Serum evaluation of NFL correlates with histological identification of degenerating axons

Abstract

Serum neurofilament light chain (NF-L) is a promising minimally invasive biomarker for axonal degeneration after neurological damage. The current work demonstrates the utility of serum NF-L as a biomarker for the extent of active axonal degeneration in the injured spinal cord. Adult Sprague Dawley rats received a unilateral C4 contusion (150kdyne).
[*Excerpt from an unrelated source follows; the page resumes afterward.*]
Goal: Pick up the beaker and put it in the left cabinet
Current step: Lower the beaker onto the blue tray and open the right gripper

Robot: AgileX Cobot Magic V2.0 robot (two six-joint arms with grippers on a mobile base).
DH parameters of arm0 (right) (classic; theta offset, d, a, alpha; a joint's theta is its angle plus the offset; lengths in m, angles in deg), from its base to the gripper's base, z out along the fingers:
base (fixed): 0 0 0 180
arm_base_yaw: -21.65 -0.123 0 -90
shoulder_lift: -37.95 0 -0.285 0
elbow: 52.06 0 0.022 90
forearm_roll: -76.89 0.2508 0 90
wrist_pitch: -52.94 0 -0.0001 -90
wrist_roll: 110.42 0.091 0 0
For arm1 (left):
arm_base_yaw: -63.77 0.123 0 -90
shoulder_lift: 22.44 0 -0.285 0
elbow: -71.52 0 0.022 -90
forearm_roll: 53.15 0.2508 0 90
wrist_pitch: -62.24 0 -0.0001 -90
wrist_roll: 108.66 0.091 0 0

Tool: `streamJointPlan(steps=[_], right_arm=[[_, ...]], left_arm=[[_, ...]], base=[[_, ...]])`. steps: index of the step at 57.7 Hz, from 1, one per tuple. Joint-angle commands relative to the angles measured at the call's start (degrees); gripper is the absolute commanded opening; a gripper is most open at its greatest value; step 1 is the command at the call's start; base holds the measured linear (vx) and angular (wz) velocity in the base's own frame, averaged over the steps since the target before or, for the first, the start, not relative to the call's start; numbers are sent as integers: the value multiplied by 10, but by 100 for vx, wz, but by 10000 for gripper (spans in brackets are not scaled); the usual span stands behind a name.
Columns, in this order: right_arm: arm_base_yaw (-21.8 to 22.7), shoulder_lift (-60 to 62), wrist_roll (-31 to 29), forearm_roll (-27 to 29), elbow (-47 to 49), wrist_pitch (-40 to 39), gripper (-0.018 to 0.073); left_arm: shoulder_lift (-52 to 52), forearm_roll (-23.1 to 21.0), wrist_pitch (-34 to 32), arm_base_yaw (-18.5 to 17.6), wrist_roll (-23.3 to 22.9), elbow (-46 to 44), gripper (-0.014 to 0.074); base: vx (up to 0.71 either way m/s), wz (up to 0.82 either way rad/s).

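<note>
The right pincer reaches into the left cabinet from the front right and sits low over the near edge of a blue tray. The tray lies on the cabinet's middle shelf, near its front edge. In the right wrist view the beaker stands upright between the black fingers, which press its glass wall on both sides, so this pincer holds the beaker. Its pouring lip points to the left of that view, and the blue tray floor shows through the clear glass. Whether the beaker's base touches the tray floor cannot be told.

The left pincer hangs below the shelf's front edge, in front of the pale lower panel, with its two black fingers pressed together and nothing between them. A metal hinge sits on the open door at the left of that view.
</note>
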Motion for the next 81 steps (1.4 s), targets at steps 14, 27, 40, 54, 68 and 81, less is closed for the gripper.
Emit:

Brainstem and spinal cords were harvested, and serum was collected at 1 h, 6 h, 1 day, 3 days, or 10 days post-injury. Serum NF-L and glial fibrillary acid protein (GFAP) were assessed using the Quanterix® Simoa™ assay. Serial spinal cord cross-sections spanning the caudal medulla to the mid-thoracic spinal cord were stained with the NF-L Degenotag™ MCA-6H63 antibody, which specifically detects degenerating axonal profiles. Sections were qualitatively and quantitatively analyzed for the pattern and extent of axonal degeneration. MCA-6H63 staining and serum NF-L levels peaked at 1-3 days post SCI, and then declined. Further, serum NF-L and the number of MCA-6H63 positive axons were highly correlated across time points (R² = 0.739; p < 0.0001). These data support the hypothesis that serum NF-L levels are indicative of the amount of active axonal degeneration in the injured spinal cord and therefore provide a biomarker to monitor degeneration over time post injury.

Keywords: Axonal degeneration; Blood biomarkers; Serum neurofilament light chain; Spinal cord injury.